**What the task asks**
Taking the entries below from the top, restate each line exactly and end with the line containing "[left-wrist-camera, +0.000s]".

**Provided data**
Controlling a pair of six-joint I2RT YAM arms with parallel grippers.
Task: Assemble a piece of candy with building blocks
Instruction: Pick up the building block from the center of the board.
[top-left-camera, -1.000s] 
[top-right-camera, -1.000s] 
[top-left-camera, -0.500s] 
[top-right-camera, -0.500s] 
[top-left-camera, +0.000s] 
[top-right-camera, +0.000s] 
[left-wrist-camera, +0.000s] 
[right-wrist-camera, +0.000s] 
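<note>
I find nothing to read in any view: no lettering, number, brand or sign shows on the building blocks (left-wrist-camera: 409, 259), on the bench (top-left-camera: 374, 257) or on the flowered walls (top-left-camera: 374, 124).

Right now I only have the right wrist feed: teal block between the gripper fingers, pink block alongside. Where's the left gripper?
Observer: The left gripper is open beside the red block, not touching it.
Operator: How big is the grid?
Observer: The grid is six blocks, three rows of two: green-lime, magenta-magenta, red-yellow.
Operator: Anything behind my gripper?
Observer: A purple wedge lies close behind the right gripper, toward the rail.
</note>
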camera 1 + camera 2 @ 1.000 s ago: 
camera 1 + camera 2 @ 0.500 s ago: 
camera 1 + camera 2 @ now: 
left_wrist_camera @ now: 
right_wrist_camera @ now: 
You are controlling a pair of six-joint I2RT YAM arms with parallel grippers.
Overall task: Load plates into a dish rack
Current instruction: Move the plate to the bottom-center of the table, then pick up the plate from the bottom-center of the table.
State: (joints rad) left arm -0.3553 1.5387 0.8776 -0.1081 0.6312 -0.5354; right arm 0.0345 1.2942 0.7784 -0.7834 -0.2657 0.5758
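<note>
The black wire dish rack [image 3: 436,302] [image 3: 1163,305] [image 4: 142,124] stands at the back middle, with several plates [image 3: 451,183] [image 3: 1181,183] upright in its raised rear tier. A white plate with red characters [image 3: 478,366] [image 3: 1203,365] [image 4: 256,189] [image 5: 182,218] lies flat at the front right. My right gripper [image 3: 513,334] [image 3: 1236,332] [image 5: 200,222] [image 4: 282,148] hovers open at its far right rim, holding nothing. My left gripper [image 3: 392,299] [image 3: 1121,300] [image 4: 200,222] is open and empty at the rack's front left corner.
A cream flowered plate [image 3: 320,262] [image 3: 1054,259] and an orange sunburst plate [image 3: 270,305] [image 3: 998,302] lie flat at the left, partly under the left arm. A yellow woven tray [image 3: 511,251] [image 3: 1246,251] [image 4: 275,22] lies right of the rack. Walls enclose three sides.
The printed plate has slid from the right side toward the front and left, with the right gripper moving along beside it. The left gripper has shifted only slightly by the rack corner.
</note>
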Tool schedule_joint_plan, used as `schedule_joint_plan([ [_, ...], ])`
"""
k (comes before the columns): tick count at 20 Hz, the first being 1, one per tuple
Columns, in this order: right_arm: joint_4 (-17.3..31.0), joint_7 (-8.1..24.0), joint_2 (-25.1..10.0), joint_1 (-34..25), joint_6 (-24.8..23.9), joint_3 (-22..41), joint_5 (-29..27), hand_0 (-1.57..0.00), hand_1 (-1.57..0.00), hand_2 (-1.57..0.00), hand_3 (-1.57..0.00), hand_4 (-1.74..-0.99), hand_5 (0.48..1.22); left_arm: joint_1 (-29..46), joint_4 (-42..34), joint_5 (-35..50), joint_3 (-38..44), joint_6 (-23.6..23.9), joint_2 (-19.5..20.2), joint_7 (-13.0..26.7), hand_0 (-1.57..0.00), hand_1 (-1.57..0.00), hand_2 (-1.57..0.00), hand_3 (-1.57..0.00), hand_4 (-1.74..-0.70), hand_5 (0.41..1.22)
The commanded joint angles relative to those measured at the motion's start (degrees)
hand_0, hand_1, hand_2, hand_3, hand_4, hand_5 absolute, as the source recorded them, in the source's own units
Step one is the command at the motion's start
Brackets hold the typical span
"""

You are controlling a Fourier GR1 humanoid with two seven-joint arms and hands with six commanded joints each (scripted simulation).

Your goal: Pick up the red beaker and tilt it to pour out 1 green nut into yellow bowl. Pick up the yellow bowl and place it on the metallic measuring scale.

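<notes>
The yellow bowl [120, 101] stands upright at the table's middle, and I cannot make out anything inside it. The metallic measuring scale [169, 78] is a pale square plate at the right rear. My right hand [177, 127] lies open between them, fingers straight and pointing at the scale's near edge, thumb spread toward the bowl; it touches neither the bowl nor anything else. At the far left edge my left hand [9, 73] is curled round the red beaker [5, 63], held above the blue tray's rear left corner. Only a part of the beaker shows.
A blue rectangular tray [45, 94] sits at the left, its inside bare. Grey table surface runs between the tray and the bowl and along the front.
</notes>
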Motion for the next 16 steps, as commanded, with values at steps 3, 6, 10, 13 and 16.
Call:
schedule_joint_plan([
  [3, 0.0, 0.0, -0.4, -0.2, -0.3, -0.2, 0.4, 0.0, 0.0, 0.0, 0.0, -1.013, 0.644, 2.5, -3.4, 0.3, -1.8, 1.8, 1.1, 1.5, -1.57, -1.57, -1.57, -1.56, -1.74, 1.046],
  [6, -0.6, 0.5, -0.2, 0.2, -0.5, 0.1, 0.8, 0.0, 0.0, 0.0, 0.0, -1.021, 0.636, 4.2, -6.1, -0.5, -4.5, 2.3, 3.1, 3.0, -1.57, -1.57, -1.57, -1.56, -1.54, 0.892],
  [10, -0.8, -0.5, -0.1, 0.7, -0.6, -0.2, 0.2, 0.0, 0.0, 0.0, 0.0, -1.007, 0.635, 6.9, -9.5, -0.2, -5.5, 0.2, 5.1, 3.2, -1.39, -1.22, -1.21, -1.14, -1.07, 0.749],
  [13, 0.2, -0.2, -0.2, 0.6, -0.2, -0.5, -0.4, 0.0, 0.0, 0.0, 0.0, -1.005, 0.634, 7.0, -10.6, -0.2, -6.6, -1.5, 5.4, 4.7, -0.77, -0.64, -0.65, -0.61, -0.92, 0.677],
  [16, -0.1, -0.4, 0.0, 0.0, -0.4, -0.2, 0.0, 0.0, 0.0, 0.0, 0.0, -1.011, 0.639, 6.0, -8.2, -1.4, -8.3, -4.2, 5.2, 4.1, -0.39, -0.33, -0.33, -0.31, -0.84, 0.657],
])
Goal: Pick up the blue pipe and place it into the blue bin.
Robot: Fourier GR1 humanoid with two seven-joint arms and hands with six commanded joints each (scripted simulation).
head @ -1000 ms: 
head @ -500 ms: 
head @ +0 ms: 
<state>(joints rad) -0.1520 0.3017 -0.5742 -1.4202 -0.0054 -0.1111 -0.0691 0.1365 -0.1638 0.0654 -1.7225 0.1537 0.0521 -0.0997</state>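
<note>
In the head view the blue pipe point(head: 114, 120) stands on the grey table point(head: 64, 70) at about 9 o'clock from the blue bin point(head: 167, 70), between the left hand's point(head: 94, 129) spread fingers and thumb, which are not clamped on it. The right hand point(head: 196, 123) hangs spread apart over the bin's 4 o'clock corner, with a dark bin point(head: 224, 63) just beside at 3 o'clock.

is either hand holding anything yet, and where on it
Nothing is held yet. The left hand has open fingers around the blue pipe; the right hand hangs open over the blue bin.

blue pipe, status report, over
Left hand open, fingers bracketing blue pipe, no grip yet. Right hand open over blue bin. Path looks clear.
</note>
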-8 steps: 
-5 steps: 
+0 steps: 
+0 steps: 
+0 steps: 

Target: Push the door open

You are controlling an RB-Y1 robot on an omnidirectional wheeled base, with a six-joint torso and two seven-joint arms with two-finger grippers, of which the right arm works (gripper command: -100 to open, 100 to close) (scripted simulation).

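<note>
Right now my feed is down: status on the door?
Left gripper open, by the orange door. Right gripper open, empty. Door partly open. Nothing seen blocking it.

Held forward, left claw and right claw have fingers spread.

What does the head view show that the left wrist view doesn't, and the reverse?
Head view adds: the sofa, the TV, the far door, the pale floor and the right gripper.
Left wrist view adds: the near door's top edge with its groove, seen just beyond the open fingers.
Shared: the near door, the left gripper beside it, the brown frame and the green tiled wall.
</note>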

**Your solution**
Controlling a pair of six-joint I2RT YAM arms with parallel grippers.
Task: Assemble a piece of candy with building blocks
Instruction: Pick up the building block from the center of the board.
[top-left-camera, -1.000s] 
[top-right-camera, -1.000s] 
[top-left-camera, -0.500s] 
[top-right-camera, -0.500s] 
[top-left-camera, +0.000s] 
[top-right-camera, +0.000s] 
[left-wrist-camera, +0.000s] 

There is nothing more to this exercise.